The PMMU has instructions and registers not found in the 68030 MMU,
while the latter has registers not on the PMMU. However,
in a typical Unix implementation little work would needed to port
PMMU specific code to the 68030. The 68030 has registers not on the PMMU.
The important differences between the PMMU and the 68030 MMU in a Unix
environment, as I see it, are:
(1) The PMMU has a 64 entry cache with 8 process id tags.
The 68030 MMU has a 22 entry cache with no process id tags.
(2) The 68030 has two transparent translation registers (TTRs) that
pass the address through untranslated. Effectively, they are
cache hits not requiring cache entries.
Limiting the cache to 22 entries and forcing clearing and reload on
every context switch seems likely to result in performance degradation.
As mentioned, there are no process ids attached to the cache entries.
However, with but 22 entries this may not be the wrong approach.
My beliefs on the effects of the cache reduction on performance are
intuitive. Does anyone have actual measurements on cache size with/without
process id tags? in a Unix environment? in other environments?
If kernel text and data are mapped transparently then use of the transparent
translation registers always results in cache hits for the kernel whether
or not the kernel exhibits good locality of reference. Further, no cache
entries are required for addresses mapped by the TTRs.

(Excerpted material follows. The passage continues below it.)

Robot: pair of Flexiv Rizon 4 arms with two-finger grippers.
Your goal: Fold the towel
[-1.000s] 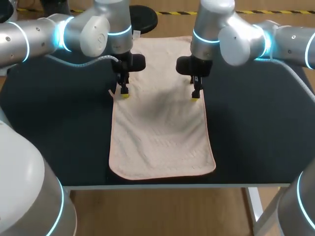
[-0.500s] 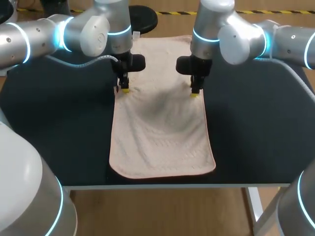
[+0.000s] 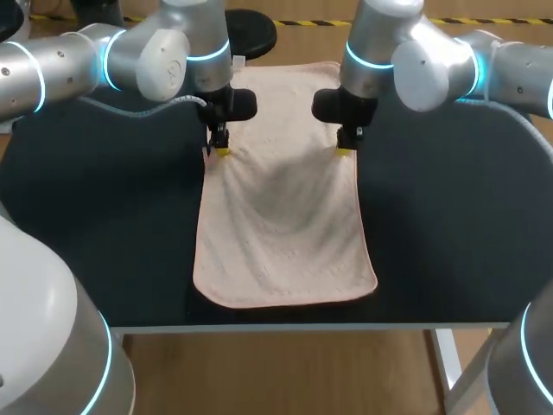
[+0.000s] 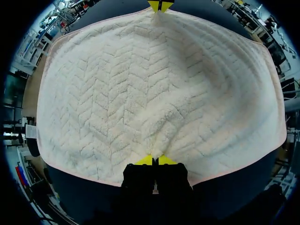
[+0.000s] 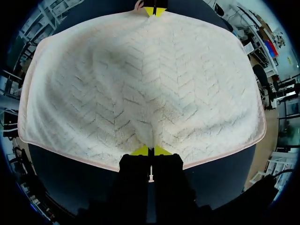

We will the TTRs to map RAM and our other board addresses. Ram starts at
0 up to 64 MB, but the other board space begins at 0x2000,0000. So we will
use one TTR for kernel ram, and one for the hardware addresses.
However, the TTRs are programmed with a base address and mask,
like the 68451 descriptors, as opposed to a more sensible base
address and limit, so the memory map must be appropriate. The
minimum area mapped by a TTR is 16MB.
With the PMMU a "shared globally" bit can be set in a long (8 byte)
descriptor. The effect is that the cache entry is valid for all
process id's. However, each such page still requires a cache
entry, so non-locality of the kernel could be an issue if
too many cache entries are used.
(I seem to remember some past discussion on kernel non-locality,
but don't remember if the effects on overall cache hit rate
within a Unix environment were reported.)